Recommendation 12: It is recommended that the Terms and Conditions for HPOS, PKI and PRODA should be simplified and presented to users in a form that ensures that they fully appreciate the seriousness of their obligations.
Recommendation 13: It is recommended that, in order to provide greater security and availability, the Department of Human Services should actively encourage health professionals to use HPOS as the primary channel to access or confirm their patients’ Medicare card numbers, and that telephone channels be phased out over the next two years except in exceptional circumstances.
Recommendation 14: It is recommended that, during the phasing down of the telephone channels, conditions for the security check for the release or confirmation of Medicare card information by telephone should be strengthened, with additional security questions having to be answered correctly by health professionals or their delegates.
Lots more detail is available in the full 62 page report:
Of special interest was the following:

“2.3.4 Limitations of stolen Medicare card numbers

While the theft of Medicare card numbers is a serious issue, it is important to note that an individual’s Medicare card number does not, in isolation, provide access to any clinical information or to an individual’s My Health Record. Some media commentary on the alleged sale of Medicare card numbers associated the availability of Medicare card numbers with the risk of unauthorised access to clinical information or the My Health Record. The Review Panel is not aware of any evidence that this has occurred.
The information for sale through the dark web was limited to individual Medicare card numbers, Individual Reference Numbers (IRNs) and expiry dates. This information is not sufficient to establish or access an existing My Health Record. In addition, this information is not sufficient to access the information that the Department of Human Services holds about an individual, such as details of services, claims or prescriptions received. The Department of Human Services does not hold any clinical information linked with Medicare card numbers.”
There are three impressions I am left with reading all this.
1. No-one is keen to make life any harder for the docs, no matter how insecure the system actually is.
2. The comments on linkage between the Medicare Number and Clinical Data seems very odd – given the Medicare system holds so much pharmacy and procedural clinical data!
3. The Medicare Number + Name / DOB / Sex etc. go a long way to opening a myGov account etc. and access to the myHR.
How reasonable to others think this report is?
Funny about this report turning up on a Saturday!
David.

3 comments:

Anonymous said...

What about "intertwined" Medicare numbers leading to corrupted MyHR records? This was buried in a report to ADHA from the Office of the Information Commissioner (OAIC). Been going on for more than a year and still not resolved. See:

https://www.oaic.gov.au/about-us/corporate-information/mous/australian-digital-health-agency-mou-biannual-report-2016-2017-for-the-period-ending-31-december-2016

Seems Kate from Pulse IT was right when she noticed this some time ago. An iceberg for MyHR steaming ahead to opt-out?

Anonymous said...

Anon October 16 - 5:27. Now you really were not suppose to bring that back from under the carpet. This does question the validity of the report, yet again a review is constrained by a narrow scope. We obviously need a complete end-to-end, top-to-bottom review of eHealth systems in Australia. Who knows what problems will be introduced elsewhere by implementing the recommendations from this or any other review?

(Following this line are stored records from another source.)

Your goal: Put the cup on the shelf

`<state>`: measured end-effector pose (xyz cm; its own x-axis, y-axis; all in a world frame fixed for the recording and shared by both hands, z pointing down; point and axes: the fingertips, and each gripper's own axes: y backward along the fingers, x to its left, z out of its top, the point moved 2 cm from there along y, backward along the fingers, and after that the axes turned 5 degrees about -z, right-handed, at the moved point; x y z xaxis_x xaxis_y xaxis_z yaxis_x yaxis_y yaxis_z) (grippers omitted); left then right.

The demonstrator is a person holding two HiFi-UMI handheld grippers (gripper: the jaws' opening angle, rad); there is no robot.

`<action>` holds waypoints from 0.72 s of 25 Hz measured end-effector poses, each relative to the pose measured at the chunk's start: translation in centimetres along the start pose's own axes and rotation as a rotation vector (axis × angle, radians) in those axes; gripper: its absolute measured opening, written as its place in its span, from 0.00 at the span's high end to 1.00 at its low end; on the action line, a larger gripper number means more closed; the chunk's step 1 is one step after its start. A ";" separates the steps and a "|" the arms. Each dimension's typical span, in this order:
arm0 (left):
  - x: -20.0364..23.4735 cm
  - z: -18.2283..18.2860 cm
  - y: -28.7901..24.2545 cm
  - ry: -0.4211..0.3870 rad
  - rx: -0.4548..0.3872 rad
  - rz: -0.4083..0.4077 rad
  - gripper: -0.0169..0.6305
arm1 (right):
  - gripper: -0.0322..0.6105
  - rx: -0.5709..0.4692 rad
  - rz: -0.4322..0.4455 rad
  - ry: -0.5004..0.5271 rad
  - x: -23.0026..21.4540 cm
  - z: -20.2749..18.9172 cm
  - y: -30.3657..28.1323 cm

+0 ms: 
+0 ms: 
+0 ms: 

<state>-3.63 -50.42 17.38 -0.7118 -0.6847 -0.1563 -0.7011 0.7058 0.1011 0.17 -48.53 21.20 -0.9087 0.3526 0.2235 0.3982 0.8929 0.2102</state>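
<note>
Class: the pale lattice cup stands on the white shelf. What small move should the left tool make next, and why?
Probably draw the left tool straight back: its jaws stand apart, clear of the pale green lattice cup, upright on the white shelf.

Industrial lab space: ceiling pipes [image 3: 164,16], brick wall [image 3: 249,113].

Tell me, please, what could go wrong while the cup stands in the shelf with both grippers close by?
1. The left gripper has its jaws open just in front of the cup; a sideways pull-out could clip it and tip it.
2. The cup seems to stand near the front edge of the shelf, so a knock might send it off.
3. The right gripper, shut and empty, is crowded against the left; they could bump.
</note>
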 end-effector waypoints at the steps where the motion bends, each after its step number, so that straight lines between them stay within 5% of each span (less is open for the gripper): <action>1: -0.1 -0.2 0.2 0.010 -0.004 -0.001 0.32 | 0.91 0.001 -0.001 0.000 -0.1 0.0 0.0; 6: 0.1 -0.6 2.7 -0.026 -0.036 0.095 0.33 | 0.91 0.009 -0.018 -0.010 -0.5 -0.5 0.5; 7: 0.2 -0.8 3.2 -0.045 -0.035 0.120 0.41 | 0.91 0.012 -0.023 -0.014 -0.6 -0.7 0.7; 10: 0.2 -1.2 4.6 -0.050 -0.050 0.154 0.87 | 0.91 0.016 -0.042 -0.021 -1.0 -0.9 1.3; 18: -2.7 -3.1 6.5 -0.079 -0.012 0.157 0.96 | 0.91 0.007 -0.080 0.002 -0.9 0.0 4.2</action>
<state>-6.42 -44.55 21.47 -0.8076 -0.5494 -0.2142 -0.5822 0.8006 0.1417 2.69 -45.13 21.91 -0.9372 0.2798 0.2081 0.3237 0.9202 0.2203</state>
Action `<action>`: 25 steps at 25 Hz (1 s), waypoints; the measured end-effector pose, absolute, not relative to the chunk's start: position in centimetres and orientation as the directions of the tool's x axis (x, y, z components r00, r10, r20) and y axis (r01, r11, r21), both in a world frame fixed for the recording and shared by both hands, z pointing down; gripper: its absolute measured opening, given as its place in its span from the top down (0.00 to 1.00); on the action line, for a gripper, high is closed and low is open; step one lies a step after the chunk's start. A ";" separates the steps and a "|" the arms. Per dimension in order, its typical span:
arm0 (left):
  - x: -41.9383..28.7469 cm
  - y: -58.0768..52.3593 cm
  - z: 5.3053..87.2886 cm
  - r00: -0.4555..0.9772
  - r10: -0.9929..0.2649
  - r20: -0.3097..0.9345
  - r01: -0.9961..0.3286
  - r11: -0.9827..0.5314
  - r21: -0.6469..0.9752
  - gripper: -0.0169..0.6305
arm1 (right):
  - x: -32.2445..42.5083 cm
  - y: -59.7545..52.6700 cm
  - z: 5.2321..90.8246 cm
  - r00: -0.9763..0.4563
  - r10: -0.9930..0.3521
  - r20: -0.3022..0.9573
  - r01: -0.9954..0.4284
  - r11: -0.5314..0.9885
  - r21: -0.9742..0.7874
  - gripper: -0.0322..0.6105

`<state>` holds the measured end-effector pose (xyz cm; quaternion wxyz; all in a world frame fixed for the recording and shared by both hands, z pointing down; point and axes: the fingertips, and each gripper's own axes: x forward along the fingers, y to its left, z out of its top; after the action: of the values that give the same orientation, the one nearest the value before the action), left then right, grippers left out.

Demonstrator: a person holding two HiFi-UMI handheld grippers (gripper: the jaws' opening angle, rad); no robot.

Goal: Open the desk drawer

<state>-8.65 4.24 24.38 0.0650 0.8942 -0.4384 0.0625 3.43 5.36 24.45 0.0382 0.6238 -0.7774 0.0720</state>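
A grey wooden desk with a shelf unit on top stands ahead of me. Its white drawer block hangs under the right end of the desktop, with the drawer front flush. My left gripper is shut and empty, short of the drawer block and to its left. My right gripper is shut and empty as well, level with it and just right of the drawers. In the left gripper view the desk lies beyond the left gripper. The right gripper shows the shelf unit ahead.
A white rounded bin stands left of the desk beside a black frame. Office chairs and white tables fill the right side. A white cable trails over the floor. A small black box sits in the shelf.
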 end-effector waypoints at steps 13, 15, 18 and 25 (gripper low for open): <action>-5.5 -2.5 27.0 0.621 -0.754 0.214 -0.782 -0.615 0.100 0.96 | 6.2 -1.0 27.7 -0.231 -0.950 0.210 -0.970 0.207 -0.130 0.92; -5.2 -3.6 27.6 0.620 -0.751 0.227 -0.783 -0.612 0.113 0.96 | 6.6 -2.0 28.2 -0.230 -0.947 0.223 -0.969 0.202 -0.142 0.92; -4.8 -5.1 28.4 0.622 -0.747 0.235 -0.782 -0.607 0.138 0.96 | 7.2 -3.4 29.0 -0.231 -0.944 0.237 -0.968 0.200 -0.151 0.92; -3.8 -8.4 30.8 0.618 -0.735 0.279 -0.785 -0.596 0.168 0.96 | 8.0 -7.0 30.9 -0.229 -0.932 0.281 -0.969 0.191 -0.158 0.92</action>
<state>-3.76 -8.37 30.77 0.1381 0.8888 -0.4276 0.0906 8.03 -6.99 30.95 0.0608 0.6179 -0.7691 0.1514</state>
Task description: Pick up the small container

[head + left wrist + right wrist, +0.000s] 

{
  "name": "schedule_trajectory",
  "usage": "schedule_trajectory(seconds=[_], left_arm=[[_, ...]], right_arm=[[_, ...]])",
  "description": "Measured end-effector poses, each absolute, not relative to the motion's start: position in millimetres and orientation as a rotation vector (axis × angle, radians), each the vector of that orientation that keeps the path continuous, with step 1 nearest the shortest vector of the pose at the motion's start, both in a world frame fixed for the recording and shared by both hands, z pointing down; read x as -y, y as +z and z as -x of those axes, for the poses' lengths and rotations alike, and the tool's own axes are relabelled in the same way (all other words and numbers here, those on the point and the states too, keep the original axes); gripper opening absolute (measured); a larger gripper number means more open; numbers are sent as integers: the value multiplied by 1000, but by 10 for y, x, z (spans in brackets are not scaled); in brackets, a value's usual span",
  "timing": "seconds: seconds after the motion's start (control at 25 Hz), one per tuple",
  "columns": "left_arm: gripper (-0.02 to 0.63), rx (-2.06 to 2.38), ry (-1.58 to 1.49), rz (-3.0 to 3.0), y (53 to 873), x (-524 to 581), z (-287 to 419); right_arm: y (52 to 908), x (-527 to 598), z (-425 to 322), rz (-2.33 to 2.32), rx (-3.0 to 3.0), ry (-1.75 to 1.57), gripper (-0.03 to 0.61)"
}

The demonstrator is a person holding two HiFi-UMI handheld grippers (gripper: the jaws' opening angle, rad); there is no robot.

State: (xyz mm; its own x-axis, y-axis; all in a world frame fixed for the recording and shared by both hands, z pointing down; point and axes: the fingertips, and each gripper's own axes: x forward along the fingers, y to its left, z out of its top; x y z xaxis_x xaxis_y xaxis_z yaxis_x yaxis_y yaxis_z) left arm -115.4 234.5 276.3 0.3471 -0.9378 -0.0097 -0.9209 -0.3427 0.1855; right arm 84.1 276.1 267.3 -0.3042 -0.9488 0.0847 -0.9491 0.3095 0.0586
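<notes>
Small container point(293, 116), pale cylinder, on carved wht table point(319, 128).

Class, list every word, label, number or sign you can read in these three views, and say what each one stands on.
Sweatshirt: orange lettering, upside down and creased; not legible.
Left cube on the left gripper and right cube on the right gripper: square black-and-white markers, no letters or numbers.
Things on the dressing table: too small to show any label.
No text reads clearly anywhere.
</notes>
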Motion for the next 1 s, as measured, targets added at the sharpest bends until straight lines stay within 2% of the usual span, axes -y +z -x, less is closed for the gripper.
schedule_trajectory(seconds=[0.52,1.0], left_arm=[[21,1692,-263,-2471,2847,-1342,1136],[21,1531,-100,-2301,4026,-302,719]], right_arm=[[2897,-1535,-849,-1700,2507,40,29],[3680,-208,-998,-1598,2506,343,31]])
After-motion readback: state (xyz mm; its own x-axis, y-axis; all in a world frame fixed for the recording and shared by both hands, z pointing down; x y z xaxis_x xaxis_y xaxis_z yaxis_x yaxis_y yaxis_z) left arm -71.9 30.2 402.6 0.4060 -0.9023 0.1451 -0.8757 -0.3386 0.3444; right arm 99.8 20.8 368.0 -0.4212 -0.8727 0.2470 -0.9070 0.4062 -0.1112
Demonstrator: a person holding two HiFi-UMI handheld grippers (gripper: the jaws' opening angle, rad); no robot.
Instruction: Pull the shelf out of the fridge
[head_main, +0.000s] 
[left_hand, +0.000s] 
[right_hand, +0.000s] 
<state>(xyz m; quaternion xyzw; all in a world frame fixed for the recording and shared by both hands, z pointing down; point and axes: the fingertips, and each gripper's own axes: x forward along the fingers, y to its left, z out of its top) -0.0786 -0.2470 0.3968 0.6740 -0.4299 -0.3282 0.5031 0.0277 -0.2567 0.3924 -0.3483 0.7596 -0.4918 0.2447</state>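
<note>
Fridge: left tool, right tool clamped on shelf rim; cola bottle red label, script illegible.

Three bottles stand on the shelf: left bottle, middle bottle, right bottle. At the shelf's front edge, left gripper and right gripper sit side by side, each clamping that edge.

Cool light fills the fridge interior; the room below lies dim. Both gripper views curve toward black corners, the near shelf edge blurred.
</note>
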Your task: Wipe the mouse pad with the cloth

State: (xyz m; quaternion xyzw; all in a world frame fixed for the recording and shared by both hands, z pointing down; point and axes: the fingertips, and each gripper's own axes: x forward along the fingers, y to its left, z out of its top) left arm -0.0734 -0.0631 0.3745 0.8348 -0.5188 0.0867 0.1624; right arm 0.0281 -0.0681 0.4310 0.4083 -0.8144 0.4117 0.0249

Be good if someone had a national repository of architectures or even a commonly agreed eHealth reference model. Or maybe the ADHA does. I remember it being a key deliverable for the long over due interoperability Framework as listed in the FAQs

Andrew McIntyre said...

I don't have a lot of faith in a review, which would likely be done by 24yr old new grads working for an international consulting agency. How about ensure quality of what is in use now. Picking winners is something they don't appear very good at. Making sure what is is in use is safe is something government should be involved in.